What this task involves -> Every line from the one with "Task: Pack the" through the end of the material should be written out character for character. Lines before it are excluded.

Source material ->
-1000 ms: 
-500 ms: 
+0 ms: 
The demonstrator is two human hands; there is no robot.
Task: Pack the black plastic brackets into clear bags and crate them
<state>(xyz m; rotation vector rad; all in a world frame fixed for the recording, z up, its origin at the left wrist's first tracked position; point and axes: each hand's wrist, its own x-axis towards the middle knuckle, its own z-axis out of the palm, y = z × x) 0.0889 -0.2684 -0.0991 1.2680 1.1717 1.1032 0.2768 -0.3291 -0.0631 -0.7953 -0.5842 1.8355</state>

Task answer ->
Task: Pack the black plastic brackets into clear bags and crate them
<state>(xyz m; rotation vector rad; all in a world frame fixed for the recording, z up, its origin at the left wrist's first tracked position; point and axes: each hand's wrist, its own x-axis towards the middle knuckle, its own z-axis out of the palm, y = z × x) 0.0889 -0.2684 -0.0991 1.2680 1.1717 1.1032 0.2768 -0.3291 -0.0631 -0.7953 -0.5842 1.8355</state>

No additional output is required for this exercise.